What accounts for this acuity? The answer lies in the owl's ability to utilize subtle differences between the sound in its left ear and that in its right. The ears are generally at slightly different distances from the source of a sound, so that sound waves reach them at slightly different times. The barn owl is particularly sensitive to these minute differences, exploiting them to determine the azimuth of the sound. In addition the sound is perceived as being somewhat louder by the ear that is closer to the source, and this difference offers further clues to horizontal location. For the barn owl the difference in loudness also helps to specify elevation because of an unusual asymmetry in the owl's ears. The right ear and its opening are directed slightly upward; the left ear and its opening are directed downward. For this reason the right ear is more sensitive to sounds from above and the left ear to sounds from below.
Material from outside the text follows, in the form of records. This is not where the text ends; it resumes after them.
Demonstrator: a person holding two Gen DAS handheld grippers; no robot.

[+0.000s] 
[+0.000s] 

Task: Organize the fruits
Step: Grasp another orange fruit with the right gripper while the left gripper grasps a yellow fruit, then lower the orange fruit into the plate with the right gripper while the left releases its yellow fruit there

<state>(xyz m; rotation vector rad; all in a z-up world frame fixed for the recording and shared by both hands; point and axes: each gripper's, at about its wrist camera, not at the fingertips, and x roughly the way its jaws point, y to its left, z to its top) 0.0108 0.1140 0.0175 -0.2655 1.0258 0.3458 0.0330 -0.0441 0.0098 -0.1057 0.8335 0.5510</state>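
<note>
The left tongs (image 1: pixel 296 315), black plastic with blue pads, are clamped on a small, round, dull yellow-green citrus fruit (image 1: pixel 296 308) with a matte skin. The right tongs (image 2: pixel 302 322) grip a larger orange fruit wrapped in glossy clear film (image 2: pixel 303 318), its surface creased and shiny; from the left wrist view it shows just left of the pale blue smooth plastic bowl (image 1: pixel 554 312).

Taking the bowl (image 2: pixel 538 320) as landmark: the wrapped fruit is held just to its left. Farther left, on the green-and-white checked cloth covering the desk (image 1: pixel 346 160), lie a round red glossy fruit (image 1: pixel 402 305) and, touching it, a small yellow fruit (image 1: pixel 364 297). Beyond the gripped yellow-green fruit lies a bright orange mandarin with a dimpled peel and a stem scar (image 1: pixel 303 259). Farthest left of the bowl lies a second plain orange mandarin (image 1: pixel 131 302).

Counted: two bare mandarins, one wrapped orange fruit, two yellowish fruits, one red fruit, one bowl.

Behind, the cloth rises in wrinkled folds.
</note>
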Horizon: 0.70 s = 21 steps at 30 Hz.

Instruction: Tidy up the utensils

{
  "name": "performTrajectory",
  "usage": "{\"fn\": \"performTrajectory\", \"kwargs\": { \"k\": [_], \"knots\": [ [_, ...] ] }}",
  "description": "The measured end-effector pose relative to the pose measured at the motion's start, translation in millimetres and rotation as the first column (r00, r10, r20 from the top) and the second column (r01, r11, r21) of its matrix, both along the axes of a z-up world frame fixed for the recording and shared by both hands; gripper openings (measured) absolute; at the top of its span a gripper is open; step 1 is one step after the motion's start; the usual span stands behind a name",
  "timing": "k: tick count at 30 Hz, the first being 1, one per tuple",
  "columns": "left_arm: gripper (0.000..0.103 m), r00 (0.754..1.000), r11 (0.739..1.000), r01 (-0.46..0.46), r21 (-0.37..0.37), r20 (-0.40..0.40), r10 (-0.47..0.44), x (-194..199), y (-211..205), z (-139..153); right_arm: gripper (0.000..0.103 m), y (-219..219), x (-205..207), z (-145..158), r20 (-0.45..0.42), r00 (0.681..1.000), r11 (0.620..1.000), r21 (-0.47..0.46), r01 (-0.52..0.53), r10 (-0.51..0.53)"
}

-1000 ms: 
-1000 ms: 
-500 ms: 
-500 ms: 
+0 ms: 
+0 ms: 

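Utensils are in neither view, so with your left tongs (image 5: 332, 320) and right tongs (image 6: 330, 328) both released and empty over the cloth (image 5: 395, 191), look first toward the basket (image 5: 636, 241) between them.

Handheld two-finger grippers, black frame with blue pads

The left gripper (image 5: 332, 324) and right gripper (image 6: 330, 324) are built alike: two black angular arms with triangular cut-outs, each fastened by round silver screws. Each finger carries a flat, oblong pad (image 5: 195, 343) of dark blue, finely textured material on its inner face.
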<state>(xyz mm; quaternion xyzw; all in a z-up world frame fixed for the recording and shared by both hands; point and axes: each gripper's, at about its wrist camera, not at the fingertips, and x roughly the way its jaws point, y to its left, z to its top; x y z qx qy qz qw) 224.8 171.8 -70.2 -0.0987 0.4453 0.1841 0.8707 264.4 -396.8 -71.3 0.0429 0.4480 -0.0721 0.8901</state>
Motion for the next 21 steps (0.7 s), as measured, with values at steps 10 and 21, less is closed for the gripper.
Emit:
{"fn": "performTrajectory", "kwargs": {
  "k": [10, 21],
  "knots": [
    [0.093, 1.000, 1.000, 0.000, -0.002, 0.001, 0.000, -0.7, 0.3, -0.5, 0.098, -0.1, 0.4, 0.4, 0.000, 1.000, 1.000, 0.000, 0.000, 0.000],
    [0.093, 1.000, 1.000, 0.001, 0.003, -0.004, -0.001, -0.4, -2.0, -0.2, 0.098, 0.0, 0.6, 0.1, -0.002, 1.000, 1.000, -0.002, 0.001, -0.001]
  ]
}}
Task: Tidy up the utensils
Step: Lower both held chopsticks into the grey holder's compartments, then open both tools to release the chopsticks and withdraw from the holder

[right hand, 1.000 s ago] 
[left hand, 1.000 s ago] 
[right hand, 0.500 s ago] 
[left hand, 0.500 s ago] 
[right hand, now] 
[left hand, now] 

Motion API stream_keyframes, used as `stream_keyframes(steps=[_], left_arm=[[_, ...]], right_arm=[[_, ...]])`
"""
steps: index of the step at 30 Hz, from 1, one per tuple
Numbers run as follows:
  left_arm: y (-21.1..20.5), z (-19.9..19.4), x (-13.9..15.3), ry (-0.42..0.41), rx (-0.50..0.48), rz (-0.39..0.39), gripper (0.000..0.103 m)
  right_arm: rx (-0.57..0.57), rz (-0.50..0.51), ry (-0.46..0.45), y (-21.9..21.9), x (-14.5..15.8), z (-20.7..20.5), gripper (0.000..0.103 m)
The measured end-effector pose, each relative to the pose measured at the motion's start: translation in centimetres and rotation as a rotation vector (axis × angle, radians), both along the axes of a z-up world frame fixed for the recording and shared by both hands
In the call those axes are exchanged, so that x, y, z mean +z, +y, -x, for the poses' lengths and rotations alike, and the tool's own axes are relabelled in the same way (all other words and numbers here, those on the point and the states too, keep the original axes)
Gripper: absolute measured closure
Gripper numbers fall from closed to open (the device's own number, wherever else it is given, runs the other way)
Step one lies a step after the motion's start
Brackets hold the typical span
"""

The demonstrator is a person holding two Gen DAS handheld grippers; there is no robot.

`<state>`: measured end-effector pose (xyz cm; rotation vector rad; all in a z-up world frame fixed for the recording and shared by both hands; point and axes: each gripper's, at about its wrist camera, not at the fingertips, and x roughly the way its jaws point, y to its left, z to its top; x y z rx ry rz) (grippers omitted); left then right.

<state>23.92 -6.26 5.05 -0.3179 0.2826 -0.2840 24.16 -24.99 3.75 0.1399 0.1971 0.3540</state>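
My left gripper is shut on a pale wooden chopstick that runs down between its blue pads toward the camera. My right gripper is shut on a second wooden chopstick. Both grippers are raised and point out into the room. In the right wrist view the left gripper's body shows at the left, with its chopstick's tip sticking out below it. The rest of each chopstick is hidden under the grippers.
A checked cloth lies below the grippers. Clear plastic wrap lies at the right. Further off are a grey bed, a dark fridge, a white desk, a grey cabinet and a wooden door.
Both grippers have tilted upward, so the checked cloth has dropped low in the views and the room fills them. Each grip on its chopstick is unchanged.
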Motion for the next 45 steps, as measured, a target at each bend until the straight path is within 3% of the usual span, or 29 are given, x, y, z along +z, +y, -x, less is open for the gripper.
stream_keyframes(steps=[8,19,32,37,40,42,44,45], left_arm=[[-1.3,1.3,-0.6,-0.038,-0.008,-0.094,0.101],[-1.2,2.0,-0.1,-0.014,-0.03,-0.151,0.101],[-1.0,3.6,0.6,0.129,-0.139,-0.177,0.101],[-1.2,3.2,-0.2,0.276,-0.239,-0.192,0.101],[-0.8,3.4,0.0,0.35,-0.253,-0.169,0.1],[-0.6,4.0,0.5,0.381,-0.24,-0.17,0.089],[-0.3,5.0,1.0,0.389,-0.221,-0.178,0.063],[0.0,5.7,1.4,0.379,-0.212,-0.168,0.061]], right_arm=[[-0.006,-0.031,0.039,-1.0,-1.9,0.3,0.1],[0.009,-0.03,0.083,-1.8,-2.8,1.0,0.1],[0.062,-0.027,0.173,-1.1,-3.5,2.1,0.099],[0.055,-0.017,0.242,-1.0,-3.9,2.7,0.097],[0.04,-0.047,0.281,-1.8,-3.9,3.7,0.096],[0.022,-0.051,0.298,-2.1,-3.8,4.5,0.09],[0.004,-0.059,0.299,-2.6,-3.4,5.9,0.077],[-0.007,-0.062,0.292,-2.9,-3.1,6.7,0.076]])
These differences in timing and loudness provide enough information for the bird to accurately locate sounds both horizontally and vertically. To be of service to the owl, however, the information must be organized and interpreted. Much of the processing is accomplished in brain centers near the beginning of the auditory pathway. From these centers nerve impulses travel to a network of neurons in the midbrain that are arranged in the form of a map of space. Each neuron in this network is excited only by sounds from one small region of space. From this structure impulses are relayed to the higher brain centers. The selection of sensory cues and their transformation into a map of space is what enables the barn owl to locate its prey in total darkness with deadly accuracy.

The most visually striking anatomical feature of the barn owl, and the one that plays the most important role in its location of prey, is the face. The skull is relatively narrow and small and the face is large and round, made up primarily of layers of stiff, dense feathers arrayed in tightly packed rows. The feathered structure, called the facial ruff, forms a surface that is a very efficient reflector of high-frequency sounds.

Two troughs run through the ruff from the forehead to the lower jaw, each about two centimeters wide and nine centimeters long. The troughs are similar in shape to the fleshy exterior of the human ear, and they serve the same purpose: to collect high-frequency sounds from a large volume of space and funnel them into the ear canals. The troughs join below the beak. The ear openings themselves are hidden under the preaural flaps: two flaps of skin that project to the side next to the eyes. The entire elaborate facial structure is hidden under a layer of particularly fine feathers that are acoustically transparent.

The barn owl is capable of locating the source of a sound within a range of one to two degrees in both azimuth and elevation; one degree is about the width of a little finger at arm's length. Surprisingly, until the barn owl was tested, man was the species with the greatest known ability to locate the source of a sound; human beings are about as accurate as the owl in azimuth but are three times worse in elevation.

The sensitivity of the barn owl’s hearing is shown both by its capacity to locate distant sounds and by its ability to orient its talons for the final strike. When the owl swoops down on a mouse, even in a completely dark experimental chamber, it quickly aligns its talons with the body axis of the mouse. This behavior is not accidental. When the mouse turns and runs in a different direction, the owl realigns its talons accordingly. This behavior clearly increases the probability of a successful strike; it also implies that the owl not only identifies the location of the sound source with extreme accuracy but also detects subtle changes in the origin of the sound from which it infers the direction of movement of the prey.